= Collected data =
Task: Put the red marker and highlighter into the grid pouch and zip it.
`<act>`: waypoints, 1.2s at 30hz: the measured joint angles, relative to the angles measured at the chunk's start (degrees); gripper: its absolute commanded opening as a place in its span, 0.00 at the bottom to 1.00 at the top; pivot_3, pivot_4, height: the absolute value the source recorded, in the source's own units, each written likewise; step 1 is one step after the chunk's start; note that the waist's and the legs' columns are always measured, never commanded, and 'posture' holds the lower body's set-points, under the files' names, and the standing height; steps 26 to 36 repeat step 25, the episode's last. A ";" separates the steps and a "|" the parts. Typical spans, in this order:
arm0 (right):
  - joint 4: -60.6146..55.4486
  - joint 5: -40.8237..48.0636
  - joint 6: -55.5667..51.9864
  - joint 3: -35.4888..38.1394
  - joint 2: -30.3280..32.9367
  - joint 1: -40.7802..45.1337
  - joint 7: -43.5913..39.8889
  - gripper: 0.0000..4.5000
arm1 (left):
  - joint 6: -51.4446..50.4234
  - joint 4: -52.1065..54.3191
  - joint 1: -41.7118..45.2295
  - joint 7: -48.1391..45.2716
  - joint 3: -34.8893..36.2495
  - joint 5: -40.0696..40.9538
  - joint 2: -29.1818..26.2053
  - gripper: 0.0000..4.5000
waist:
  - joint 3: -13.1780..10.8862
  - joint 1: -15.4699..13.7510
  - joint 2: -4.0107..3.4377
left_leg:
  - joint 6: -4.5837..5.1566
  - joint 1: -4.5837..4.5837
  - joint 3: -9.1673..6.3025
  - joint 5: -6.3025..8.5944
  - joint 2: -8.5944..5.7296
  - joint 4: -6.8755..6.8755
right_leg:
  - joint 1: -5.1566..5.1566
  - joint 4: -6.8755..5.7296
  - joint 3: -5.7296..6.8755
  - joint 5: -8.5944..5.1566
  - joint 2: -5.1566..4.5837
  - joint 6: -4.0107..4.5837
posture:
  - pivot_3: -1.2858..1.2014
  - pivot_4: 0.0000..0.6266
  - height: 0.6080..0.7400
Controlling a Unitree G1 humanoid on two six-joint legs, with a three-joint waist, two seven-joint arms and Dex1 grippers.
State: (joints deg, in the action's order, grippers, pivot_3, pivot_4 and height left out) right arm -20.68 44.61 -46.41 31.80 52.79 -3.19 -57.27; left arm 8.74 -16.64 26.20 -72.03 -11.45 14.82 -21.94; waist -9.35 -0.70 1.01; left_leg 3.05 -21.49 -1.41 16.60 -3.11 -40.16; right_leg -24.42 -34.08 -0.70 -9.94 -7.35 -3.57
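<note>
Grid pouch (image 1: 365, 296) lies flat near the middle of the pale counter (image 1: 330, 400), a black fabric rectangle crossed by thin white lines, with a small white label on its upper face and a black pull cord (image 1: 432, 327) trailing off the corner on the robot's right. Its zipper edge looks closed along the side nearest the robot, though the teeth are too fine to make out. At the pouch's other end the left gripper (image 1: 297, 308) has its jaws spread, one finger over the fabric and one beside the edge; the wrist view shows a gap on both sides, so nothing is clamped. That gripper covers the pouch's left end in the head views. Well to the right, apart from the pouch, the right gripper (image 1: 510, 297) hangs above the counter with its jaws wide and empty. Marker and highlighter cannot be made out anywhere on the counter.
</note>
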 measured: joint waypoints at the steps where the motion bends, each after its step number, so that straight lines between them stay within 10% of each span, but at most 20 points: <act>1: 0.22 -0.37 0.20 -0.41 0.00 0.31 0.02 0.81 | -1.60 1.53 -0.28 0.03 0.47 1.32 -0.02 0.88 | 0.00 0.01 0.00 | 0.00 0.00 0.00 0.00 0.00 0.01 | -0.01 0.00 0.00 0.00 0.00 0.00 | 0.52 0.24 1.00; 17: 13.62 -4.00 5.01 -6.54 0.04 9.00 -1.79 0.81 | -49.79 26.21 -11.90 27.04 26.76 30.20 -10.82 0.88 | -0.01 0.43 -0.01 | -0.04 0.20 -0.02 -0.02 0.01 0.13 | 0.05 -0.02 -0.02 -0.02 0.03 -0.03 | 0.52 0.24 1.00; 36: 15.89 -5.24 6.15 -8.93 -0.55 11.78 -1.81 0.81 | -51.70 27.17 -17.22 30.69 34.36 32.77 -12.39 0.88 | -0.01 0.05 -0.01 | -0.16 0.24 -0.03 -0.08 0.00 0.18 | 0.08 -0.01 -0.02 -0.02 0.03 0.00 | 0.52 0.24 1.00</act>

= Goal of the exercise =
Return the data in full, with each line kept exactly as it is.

= Solution for this task =
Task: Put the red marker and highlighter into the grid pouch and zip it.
`<act>`: waypoints, 1.2s at 30hz: the measured joint angles, relative to the angles measured at the chunk's start (degrees); gripper: its absolute commanded opening as a place in its span, 0.00 at the bottom to 1.00 at the top; pivot_3, pivot_4, height: the absolute value the source recorded, in the source's own units, each written likewise; step 1 is one step after the chunk's start; note that the waist's and the legs' columns are always measured, never commanded, and 'posture' holds the lower body's set-points, under the files' names, and the standing height; steps 26 to 36 repeat step 25, the episode's last. A ";" separates the steps and a "|" the parts. Typical spans, in this order:
arm0 (right):
  - joint 4: -60.6146..55.4486
  - joint 5: -40.8237..48.0636
  - joint 6: -55.5667..51.9864
  - joint 3: -35.4888..38.1394
  - joint 2: -30.3280..32.9367
  - joint 1: -40.7802..45.1337
  - joint 7: -43.5913..39.8889
  - gripper: 0.0000..4.5000
arm1 (left):
  - joint 6: -51.4446..50.4234
  - joint 4: -52.1065..54.3191
  - joint 1: -41.7118..45.2295
  - joint 7: -48.1391..45.2716
  - joint 3: -34.8893..36.2495
  - joint 5: -40.0696..40.9538
  - joint 2: -29.1818..26.2053
  - gripper: 0.0000..4.5000
waist:
  - joint 3: -13.1780..10.8862
  - joint 1: -15.4699..13.7510
  - joint 2: -4.0107..3.4377
left_leg:
  - joint 6: -4.5837..5.1566
  - joint 1: -4.5837..4.5837
  - joint 3: -9.1673..6.3025
  - joint 5: -6.3025..8.5944
  - joint 2: -8.5944..5.7296
  - joint 4: -6.8755..6.8755
right_leg:
  - joint 1: -5.1566..5.1566
  - joint 4: -6.8755..5.7296
  - joint 3: -5.7296..6.8755
  - joint 5: -8.5944..5.1566
  - joint 2: -5.1566..4.5837
  - joint 6: -4.0107..4.5837
posture:
  - pivot_3: -1.2858..1.2014
  - pivot_4: 0.0000..0.6266
  - height: 0.6080..0.7400
Controlling a Unitree G1 humanoid on two six-joint legs, with a three-joint waist, two seven-joint arms and Dex1 grippers.
State: (joints deg, in the action's order, grippers, pivot_3, pivot_4 and height left out) right arm -20.68 44.61 -46.41 31.80 52.79 -3.19 -57.27; left arm 8.74 -16.64 26.20 -72.03 -11.45 14.82 -21.94; waist -9.35 -0.70 1.01; left_leg 3.05 -21.49 -1.41 16.60 -3.11 -40.16; right_leg -24.42 -34.08 -0.70 -9.94 -7.35 -3.57
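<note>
Grid pouch (image 1: 365, 296) lies flat near the middle of the pale counter (image 1: 330, 400), a black fabric rectangle crossed by thin white lines, with a small white label on its upper face and a black pull cord (image 1: 432, 327) trailing off the corner on the robot's right. Its zipper edge looks closed along the side nearest the robot, though the teeth are too fine to make out. At the pouch's other end the left gripper (image 1: 297, 308) has its jaws spread, one finger over the fabric and one beside the edge; the wrist view shows a gap on both sides, so nothing is clamped. That gripper covers the pouch's left end in the head views. Well to the right, apart from the pouch, the right gripper (image 1: 510, 297) hangs above the counter with its jaws wide and empty. Marker and highlighter cannot be made out anywhere on the counter.
</note>
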 measured: joint waypoints at the steps where the motion bends, each after its step number, so that straight lines between them stay within 10% of each span, but at most 20 points: <act>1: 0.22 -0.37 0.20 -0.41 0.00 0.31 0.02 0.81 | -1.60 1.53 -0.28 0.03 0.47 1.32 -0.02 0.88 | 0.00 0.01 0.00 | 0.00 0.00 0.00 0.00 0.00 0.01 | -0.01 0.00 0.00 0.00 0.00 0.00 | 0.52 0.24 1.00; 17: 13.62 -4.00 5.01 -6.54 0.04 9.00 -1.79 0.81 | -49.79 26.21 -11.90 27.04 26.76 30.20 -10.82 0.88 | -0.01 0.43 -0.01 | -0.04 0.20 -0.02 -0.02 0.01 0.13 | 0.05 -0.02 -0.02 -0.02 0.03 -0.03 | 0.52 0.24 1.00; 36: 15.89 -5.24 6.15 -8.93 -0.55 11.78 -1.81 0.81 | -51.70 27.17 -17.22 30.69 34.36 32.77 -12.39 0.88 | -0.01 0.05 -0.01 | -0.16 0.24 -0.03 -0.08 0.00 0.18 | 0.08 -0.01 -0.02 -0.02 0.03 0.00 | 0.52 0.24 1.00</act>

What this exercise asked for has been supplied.